None of the four mechanisms - scheduling, durable execution, capability isolation, and a memory hierarchy - is novel in computer science. That is the point. Their novelty here is in recognizing that an autonomous agent is a process that has outgrown the toy runtime it was born in, and that the abstractions which domesticated concurrency and failure for ordinary software are exactly the ones that will domesticate it. The model is the policy; the substrate is the mechanism; progress comes from getting the separation right. The cost is that we must stop treating “the agent” as the whole system: the agent becomes userland - important, replaceable, and untrusted - running atop a small, boring, fiercely reliable kernel. The next essay takes one of these subsystems, the memory manager, and argues that the context window is best understood as the top of a managed hierarchy - context as compute - with everything that implies about eviction, prefetch, and the price of attention.

Footnotes

  1. The “OS” framing is deliberate over “runtime.” A runtime executes; a kernel arbitrates. The defining feature we need is arbitration of contended resources under an adversarial-by-default policy.
  2. When tasks are preemptable and durations are unknown but learnable, the problem becomes a multi-armed bandit over tasks, whose optimal policy is the Gittins index. The substrate is the natural home for such bookkeeping.
  3. Workflow engines such as Temporal popularized “durable execution” for microservices: deterministic replay over an append-only event log[8]. The agentic variant must additionally treat model nondeterminism as an explicit, logged input.
  4. Ambient authority - rights attached to identity rather than to unforgeable tokens - is the source of confused-deputy bugs. Object-capability systems eliminate the class.

References

  1. E. W. Dijkstra. The structure of the “THE”-multiprogramming system. Communications of the ACM, 11(5), 1968.
  2. J. H. Saltzer and M. D. Schroeder.
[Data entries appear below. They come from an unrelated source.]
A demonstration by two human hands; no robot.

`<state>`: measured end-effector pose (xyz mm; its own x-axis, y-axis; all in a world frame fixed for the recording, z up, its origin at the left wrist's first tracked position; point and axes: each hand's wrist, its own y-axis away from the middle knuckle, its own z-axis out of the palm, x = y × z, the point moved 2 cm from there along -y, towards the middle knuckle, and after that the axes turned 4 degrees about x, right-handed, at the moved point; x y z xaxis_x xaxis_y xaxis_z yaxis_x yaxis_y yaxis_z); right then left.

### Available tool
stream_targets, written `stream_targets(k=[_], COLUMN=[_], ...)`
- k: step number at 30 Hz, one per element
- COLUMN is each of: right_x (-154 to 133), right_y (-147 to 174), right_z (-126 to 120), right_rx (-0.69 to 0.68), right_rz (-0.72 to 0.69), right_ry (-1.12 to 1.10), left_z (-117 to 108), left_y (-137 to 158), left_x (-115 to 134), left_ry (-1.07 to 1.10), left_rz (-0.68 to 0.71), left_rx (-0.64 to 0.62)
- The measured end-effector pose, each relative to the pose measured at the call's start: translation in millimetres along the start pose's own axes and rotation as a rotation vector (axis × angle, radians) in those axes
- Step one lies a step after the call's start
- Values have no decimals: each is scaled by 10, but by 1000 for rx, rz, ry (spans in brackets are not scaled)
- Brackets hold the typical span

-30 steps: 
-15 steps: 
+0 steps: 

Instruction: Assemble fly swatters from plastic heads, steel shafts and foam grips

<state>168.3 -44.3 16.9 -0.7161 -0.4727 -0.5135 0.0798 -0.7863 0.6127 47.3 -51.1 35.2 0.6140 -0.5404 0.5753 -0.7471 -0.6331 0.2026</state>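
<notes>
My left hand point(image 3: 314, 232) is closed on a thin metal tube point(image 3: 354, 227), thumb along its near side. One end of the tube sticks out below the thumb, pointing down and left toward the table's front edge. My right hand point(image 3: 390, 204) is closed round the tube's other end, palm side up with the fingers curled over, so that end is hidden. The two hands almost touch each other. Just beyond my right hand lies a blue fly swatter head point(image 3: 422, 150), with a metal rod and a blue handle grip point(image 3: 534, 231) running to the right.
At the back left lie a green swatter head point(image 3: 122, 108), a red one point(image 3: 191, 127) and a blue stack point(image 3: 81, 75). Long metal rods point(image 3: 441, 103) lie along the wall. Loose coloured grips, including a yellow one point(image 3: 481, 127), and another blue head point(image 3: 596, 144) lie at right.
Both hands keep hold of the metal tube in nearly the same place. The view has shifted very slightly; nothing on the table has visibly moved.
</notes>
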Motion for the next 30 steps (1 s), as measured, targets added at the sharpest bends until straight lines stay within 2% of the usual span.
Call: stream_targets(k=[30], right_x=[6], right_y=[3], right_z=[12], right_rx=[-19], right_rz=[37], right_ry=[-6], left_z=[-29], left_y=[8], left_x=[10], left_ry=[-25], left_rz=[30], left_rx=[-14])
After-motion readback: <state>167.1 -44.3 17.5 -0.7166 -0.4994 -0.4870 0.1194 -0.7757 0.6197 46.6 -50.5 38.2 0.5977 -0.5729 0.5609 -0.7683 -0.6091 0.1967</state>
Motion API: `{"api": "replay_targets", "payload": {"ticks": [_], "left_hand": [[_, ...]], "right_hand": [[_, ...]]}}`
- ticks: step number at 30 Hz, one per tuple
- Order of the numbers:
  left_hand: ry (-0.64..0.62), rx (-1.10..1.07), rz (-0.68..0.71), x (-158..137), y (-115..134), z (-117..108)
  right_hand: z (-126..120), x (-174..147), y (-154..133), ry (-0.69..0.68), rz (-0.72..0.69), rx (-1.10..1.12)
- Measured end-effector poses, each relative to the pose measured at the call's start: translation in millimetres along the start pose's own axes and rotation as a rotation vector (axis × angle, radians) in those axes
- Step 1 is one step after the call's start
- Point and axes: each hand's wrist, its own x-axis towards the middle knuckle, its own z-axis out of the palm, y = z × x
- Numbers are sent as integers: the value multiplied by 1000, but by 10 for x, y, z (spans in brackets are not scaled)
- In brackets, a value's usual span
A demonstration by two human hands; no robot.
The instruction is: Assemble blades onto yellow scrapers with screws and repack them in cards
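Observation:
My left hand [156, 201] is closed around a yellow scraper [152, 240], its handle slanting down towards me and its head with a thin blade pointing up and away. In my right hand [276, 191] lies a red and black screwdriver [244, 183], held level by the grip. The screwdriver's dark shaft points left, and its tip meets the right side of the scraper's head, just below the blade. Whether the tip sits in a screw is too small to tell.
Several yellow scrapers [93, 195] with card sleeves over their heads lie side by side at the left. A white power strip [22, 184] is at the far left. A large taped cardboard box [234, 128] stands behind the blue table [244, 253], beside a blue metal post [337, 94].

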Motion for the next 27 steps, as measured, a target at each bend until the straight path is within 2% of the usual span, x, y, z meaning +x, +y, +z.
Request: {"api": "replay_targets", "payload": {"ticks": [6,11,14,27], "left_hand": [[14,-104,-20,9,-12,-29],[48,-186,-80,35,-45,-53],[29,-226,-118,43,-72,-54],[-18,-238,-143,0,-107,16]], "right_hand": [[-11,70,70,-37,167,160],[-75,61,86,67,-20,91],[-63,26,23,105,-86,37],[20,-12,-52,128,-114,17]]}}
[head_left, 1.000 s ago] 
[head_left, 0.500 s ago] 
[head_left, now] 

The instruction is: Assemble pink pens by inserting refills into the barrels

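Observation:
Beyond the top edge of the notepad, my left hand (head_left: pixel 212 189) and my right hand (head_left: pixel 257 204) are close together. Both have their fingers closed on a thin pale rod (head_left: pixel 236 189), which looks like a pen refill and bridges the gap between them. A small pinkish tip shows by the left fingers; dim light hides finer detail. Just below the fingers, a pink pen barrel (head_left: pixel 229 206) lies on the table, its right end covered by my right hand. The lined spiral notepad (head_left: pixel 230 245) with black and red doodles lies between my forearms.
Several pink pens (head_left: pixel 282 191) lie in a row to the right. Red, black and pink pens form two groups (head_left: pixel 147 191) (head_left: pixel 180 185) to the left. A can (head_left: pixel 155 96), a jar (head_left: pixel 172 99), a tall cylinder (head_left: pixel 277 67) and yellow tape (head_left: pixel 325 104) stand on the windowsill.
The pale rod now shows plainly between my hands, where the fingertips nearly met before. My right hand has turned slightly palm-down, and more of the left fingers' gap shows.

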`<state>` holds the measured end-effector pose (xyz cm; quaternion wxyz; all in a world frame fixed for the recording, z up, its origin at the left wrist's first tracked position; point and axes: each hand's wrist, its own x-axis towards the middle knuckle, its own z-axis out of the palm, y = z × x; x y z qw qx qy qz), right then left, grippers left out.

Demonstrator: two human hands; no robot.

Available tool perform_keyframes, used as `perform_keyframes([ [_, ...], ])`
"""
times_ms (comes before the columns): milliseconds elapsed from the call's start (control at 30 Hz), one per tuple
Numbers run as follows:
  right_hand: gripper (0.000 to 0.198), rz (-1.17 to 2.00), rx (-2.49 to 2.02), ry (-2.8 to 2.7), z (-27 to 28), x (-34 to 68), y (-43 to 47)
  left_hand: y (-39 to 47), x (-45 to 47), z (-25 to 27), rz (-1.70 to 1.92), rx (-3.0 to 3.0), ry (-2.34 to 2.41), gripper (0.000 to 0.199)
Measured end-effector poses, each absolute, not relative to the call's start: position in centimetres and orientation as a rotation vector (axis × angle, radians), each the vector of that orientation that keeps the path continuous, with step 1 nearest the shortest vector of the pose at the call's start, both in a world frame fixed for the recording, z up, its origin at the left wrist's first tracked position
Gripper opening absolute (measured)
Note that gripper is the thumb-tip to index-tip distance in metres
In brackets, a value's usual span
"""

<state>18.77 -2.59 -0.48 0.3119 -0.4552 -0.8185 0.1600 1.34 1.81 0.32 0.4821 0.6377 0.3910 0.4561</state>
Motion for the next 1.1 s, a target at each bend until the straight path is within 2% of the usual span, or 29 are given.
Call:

The protection of information in computer systems. Proceedings of the IEEE, 63(9), 1975.
  3. M. S. Miller. Robust Composition: Towards a Unified Approach to Access Control and Concurrency Control. PhD thesis, Johns Hopkins University, 2006.
  4. D. R. Cox and W. L. Smith. Queues. Methuen, 1961. (Origin of the rule.)
  5. J. C. Gittins. Bandit processes and dynamic allocation indices. Journal of the Royal Statistical Society B, 41(2), 1979.
  6. J. D. C. Little. A proof for the queuing formula L = λW. Operations Research, 9(3), 1961.
  7. J. Dean and L. A. Barroso. The tail at scale. Communications of the ACM, 56(2), 2013.
  8. L. Lamport. Time, clocks, and the ordering of events in a distributed system. Communications of the ACM, 21(7), 1978.
  9. H. Garcia-Molina and K. Salem. Sagas. Proc. ACM SIGMOD, 1987.
  10. S. Yao et al. ReAct: Synergizing reasoning and acting in language models. ICLR, 2023.
  11. N. Shinn et al. Reflexion: Language agents with verbal reinforcement learning. NeurIPS, 2023.